* [DESCRIPTION OF THE TASK]:
Exactly and only the lines below from the one containing "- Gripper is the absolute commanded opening" down to the one containing "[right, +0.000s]" are wanted, both included; please exclude every picture.

* [EXCERPTED RECORDS]:

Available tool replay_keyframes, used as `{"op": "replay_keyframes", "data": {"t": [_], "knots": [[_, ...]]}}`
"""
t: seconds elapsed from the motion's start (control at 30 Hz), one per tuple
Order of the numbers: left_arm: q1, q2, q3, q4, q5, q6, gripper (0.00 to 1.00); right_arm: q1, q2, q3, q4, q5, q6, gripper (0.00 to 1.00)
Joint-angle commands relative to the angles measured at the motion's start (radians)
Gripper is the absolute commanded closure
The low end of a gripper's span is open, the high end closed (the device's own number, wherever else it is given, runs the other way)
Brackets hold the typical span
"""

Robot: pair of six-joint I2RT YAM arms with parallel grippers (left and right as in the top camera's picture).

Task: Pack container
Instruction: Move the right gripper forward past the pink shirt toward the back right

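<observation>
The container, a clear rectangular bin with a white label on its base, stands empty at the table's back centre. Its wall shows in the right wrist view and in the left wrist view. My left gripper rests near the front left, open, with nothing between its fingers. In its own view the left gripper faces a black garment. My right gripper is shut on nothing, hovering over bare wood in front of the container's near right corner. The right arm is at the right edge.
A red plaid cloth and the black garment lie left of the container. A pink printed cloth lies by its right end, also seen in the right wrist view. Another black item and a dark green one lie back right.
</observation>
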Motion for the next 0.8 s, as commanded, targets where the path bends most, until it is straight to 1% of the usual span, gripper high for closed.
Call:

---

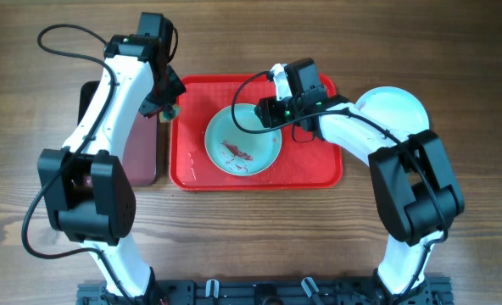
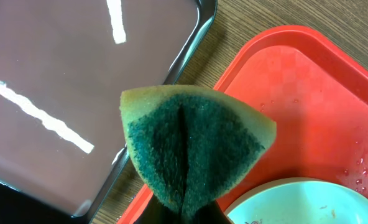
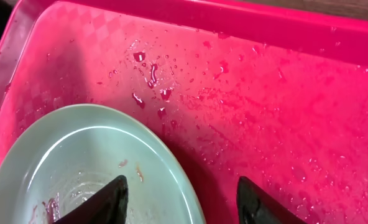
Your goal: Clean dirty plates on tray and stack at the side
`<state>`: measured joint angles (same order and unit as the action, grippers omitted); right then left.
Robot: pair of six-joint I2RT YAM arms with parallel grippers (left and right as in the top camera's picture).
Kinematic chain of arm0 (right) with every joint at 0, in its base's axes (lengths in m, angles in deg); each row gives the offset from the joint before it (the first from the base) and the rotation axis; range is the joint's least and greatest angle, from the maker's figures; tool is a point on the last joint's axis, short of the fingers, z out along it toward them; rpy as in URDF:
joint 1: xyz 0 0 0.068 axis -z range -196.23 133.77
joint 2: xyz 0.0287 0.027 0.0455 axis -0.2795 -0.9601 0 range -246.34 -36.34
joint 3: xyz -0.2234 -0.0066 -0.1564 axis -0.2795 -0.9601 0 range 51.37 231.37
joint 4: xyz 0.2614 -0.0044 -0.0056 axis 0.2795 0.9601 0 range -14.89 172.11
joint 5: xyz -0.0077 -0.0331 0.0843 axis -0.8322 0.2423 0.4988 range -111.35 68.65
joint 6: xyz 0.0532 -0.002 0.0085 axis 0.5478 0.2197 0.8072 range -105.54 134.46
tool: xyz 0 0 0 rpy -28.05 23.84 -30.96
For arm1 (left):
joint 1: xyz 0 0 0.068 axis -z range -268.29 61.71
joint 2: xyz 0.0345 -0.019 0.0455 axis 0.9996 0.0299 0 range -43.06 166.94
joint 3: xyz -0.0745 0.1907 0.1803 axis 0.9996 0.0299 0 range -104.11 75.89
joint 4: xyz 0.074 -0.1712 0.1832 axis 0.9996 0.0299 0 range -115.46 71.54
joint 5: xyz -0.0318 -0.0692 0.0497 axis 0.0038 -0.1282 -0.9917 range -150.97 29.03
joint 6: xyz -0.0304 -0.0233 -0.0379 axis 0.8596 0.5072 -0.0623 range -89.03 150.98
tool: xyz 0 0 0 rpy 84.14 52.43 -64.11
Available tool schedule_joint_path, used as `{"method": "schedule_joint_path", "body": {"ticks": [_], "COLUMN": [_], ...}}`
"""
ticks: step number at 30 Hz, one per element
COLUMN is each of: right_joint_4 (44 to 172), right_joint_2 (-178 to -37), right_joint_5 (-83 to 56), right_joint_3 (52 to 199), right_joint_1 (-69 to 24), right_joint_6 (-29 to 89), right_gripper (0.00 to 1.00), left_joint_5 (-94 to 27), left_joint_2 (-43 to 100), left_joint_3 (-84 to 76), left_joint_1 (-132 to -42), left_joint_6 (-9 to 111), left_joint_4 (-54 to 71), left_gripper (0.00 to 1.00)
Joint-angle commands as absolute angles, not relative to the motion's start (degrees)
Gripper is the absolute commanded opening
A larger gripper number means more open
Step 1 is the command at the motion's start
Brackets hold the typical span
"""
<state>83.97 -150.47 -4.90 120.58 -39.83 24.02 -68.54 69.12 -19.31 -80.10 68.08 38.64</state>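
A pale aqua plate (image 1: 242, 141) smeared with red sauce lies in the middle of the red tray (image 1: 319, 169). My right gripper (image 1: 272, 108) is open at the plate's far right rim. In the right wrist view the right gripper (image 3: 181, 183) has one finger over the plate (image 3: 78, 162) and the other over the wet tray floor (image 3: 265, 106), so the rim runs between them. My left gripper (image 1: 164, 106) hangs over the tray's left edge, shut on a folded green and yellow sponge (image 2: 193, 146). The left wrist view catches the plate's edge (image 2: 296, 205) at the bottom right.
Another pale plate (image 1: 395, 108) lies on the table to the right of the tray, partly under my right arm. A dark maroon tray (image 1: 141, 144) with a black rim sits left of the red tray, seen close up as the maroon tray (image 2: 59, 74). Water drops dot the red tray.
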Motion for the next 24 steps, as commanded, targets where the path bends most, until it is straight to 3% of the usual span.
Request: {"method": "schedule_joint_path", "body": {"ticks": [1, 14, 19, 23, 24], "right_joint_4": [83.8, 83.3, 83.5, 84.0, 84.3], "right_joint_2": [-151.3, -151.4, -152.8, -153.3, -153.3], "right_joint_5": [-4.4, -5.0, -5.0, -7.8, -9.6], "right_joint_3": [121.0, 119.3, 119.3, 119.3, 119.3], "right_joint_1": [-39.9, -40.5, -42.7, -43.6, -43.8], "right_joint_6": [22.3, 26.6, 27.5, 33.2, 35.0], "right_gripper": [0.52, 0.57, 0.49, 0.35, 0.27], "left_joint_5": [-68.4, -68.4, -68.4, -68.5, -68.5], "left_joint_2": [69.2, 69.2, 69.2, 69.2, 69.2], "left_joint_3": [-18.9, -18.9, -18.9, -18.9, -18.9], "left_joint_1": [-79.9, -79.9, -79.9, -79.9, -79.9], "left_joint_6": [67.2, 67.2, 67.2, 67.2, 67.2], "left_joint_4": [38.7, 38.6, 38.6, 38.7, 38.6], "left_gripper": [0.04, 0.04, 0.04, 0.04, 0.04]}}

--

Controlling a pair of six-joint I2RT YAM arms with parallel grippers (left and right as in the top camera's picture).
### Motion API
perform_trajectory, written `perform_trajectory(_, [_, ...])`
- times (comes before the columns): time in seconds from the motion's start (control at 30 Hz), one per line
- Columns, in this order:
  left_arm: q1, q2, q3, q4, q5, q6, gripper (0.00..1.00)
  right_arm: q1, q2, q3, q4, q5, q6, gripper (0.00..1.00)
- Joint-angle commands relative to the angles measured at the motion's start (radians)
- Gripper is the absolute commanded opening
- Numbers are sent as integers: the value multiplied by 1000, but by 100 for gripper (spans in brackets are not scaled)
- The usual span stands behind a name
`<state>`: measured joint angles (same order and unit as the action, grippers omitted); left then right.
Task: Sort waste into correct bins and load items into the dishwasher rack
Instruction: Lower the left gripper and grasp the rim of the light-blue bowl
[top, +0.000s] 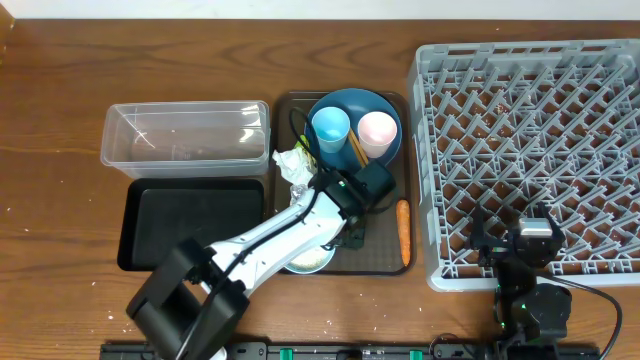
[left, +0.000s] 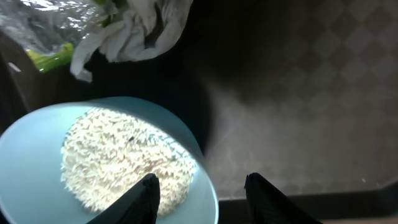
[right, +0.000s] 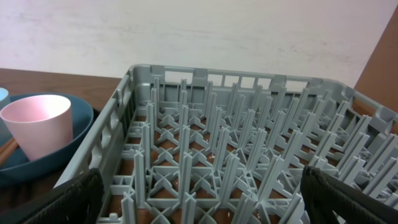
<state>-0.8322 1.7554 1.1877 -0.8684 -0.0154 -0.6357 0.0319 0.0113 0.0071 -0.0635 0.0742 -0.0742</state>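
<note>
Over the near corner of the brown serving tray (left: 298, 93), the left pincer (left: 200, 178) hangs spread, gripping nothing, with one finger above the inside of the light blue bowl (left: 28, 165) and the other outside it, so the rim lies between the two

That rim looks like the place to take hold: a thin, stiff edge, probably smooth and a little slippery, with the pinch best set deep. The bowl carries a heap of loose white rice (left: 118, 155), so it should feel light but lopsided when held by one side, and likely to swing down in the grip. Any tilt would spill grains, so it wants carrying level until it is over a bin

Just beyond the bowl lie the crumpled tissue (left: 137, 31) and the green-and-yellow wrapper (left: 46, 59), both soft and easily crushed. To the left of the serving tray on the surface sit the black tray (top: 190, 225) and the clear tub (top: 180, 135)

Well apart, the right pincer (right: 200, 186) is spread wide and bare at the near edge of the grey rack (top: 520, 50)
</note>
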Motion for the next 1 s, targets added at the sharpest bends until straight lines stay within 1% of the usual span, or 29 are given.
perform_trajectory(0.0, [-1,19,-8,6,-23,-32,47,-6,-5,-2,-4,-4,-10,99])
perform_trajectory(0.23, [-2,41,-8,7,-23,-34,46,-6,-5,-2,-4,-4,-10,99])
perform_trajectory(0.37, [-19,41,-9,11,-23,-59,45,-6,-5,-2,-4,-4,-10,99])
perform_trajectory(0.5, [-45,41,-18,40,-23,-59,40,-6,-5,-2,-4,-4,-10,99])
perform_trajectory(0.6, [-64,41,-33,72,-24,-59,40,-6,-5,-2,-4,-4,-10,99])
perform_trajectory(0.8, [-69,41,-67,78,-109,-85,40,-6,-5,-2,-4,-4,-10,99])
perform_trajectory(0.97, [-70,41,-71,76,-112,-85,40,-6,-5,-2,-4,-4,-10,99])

* [THE COMPLETED TASK]:
- Gripper is the absolute commanded opening
- Numbers are sent as integers: the value multiplied by 1000, but by 100 for gripper (spans in brackets are not scaled)
- The usual span stands behind a name
`<state>`: measured joint angles (same order and unit as the action, grippers omitted); left then right.
Task: Sort waste into correct bins and load items into the dishwasher rack
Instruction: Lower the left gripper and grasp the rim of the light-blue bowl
[top, +0.000s] 
[left, +0.000s] 
[right, +0.000s] 

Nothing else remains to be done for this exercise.